INSTRUCTIONS FOR THE TASK:
Please return the lines of the data below, word for word, from the first line through the line containing "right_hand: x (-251".

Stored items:
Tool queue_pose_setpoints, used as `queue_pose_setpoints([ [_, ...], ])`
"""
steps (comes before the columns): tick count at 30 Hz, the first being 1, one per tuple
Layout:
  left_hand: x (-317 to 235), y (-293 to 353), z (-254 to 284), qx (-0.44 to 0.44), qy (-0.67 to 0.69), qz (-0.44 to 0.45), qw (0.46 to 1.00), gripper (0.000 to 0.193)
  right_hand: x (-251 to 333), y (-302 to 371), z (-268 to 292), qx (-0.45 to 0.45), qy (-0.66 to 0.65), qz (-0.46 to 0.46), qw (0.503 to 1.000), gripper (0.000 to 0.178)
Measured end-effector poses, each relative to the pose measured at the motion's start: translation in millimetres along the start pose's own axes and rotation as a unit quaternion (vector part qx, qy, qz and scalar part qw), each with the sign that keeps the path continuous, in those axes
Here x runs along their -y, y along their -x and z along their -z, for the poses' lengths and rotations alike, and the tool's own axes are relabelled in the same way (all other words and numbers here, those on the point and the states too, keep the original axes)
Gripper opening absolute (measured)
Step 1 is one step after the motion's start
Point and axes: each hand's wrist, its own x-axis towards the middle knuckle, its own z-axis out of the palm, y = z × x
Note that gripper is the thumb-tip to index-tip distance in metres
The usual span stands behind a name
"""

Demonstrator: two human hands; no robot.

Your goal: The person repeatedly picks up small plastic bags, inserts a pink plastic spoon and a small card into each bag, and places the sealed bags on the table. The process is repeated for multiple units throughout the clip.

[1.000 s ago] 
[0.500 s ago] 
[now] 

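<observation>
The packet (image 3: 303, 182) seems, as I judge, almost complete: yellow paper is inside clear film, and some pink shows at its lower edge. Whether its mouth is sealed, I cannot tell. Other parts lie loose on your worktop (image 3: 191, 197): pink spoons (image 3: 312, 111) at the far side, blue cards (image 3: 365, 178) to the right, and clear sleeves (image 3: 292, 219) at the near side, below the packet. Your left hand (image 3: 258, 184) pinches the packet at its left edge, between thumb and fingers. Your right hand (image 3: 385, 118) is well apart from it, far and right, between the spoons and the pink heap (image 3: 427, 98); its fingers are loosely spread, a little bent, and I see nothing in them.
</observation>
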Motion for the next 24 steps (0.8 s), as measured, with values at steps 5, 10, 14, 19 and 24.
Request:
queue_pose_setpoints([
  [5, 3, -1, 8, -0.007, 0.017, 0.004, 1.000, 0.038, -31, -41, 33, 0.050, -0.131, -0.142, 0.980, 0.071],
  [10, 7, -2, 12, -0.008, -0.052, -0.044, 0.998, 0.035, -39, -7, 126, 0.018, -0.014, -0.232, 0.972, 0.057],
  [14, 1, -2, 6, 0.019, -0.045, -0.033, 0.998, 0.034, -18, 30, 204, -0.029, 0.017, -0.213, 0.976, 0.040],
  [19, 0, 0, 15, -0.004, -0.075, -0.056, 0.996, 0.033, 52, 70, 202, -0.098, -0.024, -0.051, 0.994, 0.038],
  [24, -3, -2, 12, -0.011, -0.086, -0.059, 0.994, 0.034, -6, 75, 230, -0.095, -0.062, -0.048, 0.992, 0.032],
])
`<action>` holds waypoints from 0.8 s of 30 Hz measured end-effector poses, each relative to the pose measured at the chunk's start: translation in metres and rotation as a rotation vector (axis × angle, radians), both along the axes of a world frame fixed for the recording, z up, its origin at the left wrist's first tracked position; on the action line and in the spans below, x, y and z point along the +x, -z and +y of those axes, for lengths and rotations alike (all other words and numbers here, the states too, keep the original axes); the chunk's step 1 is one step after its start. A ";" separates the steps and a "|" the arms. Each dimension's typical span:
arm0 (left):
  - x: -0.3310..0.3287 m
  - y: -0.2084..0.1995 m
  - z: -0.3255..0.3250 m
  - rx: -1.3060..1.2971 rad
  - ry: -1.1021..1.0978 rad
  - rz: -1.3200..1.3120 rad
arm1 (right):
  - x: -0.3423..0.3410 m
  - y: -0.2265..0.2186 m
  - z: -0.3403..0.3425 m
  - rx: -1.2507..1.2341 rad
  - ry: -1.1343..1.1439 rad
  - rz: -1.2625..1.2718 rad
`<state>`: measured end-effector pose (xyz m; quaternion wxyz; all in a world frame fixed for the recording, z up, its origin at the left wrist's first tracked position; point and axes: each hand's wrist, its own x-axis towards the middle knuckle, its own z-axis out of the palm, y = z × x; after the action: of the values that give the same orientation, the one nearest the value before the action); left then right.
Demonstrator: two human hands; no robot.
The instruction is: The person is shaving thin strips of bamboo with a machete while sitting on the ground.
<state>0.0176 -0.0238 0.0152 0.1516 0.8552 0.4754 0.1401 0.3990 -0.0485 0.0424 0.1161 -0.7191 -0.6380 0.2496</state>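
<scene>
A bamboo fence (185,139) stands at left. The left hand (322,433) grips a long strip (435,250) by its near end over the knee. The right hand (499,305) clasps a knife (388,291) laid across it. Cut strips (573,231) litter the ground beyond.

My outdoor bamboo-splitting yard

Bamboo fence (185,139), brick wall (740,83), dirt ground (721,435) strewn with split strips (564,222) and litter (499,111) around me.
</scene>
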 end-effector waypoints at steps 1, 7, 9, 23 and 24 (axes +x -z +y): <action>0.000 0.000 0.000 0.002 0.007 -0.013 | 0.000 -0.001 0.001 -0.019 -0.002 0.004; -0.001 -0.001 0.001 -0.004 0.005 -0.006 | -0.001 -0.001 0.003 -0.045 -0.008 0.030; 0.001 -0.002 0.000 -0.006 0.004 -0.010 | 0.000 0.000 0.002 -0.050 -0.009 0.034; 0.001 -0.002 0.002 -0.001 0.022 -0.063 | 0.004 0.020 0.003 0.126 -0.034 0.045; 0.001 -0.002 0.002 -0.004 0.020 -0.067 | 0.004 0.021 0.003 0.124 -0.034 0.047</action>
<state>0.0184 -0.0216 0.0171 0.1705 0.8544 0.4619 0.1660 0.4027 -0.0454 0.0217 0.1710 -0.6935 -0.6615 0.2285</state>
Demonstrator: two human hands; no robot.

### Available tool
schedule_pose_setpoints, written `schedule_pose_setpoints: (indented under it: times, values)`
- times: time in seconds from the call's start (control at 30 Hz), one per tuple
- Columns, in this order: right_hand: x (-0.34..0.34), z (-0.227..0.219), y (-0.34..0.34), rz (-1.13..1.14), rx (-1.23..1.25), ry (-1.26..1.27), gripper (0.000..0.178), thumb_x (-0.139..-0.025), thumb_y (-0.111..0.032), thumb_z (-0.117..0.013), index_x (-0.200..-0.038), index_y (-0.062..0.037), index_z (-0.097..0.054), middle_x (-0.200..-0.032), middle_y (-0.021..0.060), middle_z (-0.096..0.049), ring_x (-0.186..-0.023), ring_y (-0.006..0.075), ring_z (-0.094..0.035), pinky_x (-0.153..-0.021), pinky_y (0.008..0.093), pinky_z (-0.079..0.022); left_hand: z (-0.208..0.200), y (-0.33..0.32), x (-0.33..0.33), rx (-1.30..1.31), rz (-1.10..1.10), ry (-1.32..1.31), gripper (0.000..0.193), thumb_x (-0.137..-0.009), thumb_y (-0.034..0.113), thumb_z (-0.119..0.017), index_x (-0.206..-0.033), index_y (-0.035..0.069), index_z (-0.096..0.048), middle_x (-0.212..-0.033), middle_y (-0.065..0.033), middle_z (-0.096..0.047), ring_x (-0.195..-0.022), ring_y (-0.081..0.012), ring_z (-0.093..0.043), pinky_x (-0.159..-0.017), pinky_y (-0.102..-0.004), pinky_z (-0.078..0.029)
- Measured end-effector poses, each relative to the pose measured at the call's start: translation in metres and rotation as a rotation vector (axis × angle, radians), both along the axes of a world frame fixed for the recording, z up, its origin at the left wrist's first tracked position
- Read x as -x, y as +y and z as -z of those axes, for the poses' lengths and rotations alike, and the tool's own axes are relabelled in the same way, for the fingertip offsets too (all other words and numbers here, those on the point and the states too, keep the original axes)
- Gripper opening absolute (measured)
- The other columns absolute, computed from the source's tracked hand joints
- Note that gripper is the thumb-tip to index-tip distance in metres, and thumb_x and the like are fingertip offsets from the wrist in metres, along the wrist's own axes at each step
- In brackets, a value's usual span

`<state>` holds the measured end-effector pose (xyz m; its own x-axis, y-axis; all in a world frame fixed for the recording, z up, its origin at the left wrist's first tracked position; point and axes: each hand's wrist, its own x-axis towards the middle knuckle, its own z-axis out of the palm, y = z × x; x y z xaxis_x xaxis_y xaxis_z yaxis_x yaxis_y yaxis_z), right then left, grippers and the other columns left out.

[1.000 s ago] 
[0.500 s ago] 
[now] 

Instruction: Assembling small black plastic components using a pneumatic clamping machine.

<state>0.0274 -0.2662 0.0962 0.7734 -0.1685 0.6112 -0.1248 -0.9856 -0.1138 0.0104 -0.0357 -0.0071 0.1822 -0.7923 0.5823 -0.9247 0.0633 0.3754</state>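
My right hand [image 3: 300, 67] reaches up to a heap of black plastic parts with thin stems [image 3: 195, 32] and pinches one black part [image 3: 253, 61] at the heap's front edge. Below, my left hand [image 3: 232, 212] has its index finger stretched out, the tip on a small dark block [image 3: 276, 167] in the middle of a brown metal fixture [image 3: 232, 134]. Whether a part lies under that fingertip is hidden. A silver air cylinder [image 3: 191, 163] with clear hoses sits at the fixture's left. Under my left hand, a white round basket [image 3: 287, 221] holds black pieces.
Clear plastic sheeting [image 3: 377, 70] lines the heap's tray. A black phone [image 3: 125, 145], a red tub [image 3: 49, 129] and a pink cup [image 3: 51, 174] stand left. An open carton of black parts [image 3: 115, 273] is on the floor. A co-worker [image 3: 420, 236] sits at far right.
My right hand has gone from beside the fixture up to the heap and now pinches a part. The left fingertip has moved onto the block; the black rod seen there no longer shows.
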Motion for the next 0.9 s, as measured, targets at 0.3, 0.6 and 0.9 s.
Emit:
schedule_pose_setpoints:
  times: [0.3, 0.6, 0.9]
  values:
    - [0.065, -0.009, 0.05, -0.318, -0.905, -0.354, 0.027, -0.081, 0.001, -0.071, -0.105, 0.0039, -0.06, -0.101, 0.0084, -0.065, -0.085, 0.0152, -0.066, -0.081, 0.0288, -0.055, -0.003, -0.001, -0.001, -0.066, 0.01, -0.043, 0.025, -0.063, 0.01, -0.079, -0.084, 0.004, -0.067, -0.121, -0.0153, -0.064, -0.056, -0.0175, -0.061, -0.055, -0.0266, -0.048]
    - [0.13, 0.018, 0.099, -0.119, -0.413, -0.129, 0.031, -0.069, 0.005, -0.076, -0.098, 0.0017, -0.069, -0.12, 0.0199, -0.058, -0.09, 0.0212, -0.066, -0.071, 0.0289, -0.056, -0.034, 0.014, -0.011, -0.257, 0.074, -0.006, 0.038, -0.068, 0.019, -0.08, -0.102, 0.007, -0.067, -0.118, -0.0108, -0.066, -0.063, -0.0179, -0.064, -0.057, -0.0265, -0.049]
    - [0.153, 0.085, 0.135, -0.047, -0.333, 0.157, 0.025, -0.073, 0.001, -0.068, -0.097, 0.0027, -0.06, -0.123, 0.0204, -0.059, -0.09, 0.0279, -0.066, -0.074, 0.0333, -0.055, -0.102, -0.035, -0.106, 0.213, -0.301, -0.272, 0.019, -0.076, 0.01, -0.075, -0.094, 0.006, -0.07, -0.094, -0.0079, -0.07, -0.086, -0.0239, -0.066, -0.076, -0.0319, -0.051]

ANSWER SECTION:
Tool queue_pose_setpoints, used as `queue_pose_setpoints([ [_, ...], ])`
"""
steps (comes before the columns): tick count at 30 Hz, the first being 1, one per tuple
Layout:
  left_hand: x (-317 to 235), y (-293 to 353), z (-254 to 284), qx (-0.44 to 0.44), qy (-0.67 to 0.69), qz (-0.44 to 0.45), qw (0.46 to 1.00), gripper (0.000 to 0.193)
  right_hand: x (-251 to 333), y (-302 to 371), z (-268 to 292), qx (-0.45 to 0.45), qy (-0.66 to 0.65), qz (-0.46 to 0.46), qw (0.503 to 1.000), gripper (0.000 to 0.178)

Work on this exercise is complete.